By Peter Heywood, Network World |  Networking

Nortel Networks has confirmed that its all-optical switch -- the Optera Px, derived from Nortel's $3.25 billion acquisition of Xros last year -- is now in trials with an unidentified carrier.

This means that at least three vendors -- Corvis, Lucent and Nortel -- now claim to have all-optical switches in trials.

What does this mean for enterprise network architects? It's actually a glimpse into the future. An all-optical network that switches traffic based on wavelengths instead of electrical impulses long has been the ideal that optical networking researchers are working to attain. In the end, these networks should be faster, cheaper and offer more functionality. But all of these vendors are still in the early stages of delivering all-optical network gear.

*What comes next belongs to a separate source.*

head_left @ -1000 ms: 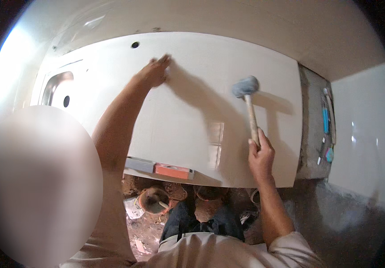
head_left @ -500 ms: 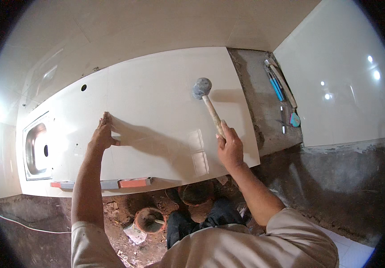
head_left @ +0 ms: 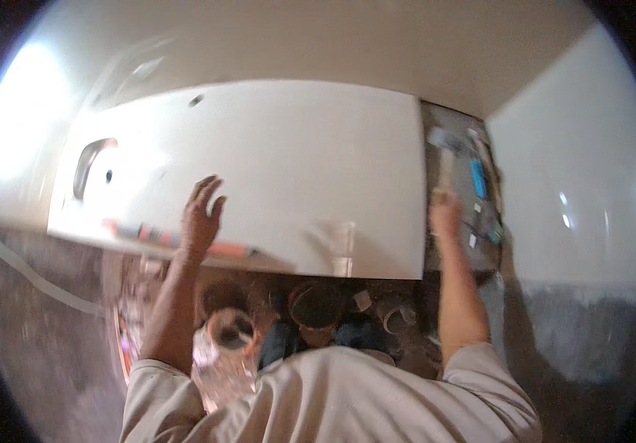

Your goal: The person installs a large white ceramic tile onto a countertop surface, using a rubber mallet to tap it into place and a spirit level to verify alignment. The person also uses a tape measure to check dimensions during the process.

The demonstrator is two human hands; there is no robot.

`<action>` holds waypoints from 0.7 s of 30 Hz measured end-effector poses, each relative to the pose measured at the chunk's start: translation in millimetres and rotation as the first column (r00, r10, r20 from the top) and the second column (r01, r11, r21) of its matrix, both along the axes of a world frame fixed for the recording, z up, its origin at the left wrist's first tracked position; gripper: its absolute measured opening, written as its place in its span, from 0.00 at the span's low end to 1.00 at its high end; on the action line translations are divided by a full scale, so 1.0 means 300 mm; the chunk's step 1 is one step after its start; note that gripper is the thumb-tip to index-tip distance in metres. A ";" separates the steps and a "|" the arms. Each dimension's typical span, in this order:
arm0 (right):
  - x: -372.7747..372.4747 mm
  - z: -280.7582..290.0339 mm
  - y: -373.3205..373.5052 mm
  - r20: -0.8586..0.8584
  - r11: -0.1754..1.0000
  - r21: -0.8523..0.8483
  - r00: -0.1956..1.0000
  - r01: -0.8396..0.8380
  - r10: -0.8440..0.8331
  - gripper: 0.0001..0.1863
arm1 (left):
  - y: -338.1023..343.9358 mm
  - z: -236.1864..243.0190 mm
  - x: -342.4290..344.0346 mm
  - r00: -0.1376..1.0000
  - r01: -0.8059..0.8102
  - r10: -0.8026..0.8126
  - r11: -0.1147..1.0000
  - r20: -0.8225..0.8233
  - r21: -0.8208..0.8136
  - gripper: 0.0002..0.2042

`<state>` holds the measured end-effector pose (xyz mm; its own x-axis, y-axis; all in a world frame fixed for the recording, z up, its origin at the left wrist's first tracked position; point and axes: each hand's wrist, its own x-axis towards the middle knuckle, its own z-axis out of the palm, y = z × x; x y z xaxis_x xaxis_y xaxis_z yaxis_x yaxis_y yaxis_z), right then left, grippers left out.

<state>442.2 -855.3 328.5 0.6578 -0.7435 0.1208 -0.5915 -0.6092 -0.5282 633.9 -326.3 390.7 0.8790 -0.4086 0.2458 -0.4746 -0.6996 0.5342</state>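
Note:
My right hand (head_left: pixel 446 212) is closed around the wooden handle of a mallet (head_left: pixel 446 168). The mallet's grey head, blurred, is over the rough cement strip (head_left: pixel 455 255) to the right of the white countertop slab (head_left: pixel 296 162). My left hand (head_left: pixel 202 218) has its fingers apart and holds nothing. It hovers over or rests on the slab's front part; contact cannot be made out. Beside its wrist, a red and grey spirit level (head_left: pixel 228 249) lies along the slab's front edge.
A steel sink (head_left: pixel 89 166) is set into the slab's left end, with a round hole (head_left: pixel 196 100) near the back wall. Blue-handled tools (head_left: pixel 477 177) lie on the cement strip. Below stand an orange-rimmed bucket (head_left: pixel 231 330) and another bucket (head_left: pixel 314 304) among rubble.
My right hand has carried the mallet rightward from above the slab to the cement strip. My left hand's fingers have spread apart. The whole view has shifted and blurred.

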 end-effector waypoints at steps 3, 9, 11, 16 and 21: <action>-0.170 -0.069 -0.306 -0.153 0.987 -0.140 0.983 0.081 -0.103 0.24 | 0.138 0.038 -0.383 0.970 -0.211 0.223 0.971 0.100 -0.115 0.05; 0.058 -0.036 0.075 -0.202 0.644 -0.670 0.925 -0.369 0.321 0.26 | 0.594 -0.394 -1.285 0.414 -0.686 0.725 0.646 -0.551 0.336 0.19; 0.182 -0.005 0.457 -0.074 0.675 -0.171 0.692 -0.718 0.718 0.24 | 0.633 -0.618 -1.628 0.250 -0.641 0.752 0.600 -0.610 0.478 0.22; 0.222 0.148 1.135 -0.207 0.317 0.114 0.289 -0.942 0.935 0.38 | 0.499 -0.998 -2.090 0.208 -0.290 0.482 0.861 -0.851 0.417 0.25; 0.273 0.058 1.297 -0.203 0.269 0.110 0.243 -0.957 0.948 0.24 | 0.314 -1.060 -2.149 -0.143 -0.925 0.307 0.296 -0.941 0.237 0.22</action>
<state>524.2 -466.3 346.0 0.8905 0.4444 -0.0978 0.3553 -0.8135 -0.4604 -10.7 -232.3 72.8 0.3389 0.3710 -0.8646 0.9029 0.1301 0.4097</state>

Lucent appears to be the furthest ahead in some respects. It shipped its Wavestar LambdaRouter to Global Crossing Ltd. at the end of July, and it's been carrying live traffic in trials on Global Crossing's transatlantic cable since September 22.

Corvis shipped its first all-optical switch to Broadwing Communications in October. However, it's tough to ascertain whether it's still undergoing lab trials or whether it's started carrying live traffic.

Corvis' switch probably comes closer to being genuinely all-optical than Lucent's, because it forms part of an all-optical package that includes transmission equipment and net management software. Lucent's LambdaRouter switches light without converting it into electronics, but it isn't integrated with a transmission system. As a result, light probably has to undergo a conversion when it comes out of the LambdaRouter. In practice, however, carriers may want this anyhow, to help them manage their networks.

Xros last year made a big splash by claiming that its switch could scale to 1,024 by 1,024 ports -- but has yet to prove that it can conquer the challenges of making such a large-scale switch work in practice.

Currently, not much is known about the trials of Nortel's Xros switch. The vendor is hoping to keep its powder dry for a possible press release when and if the carrier agrees to publicity.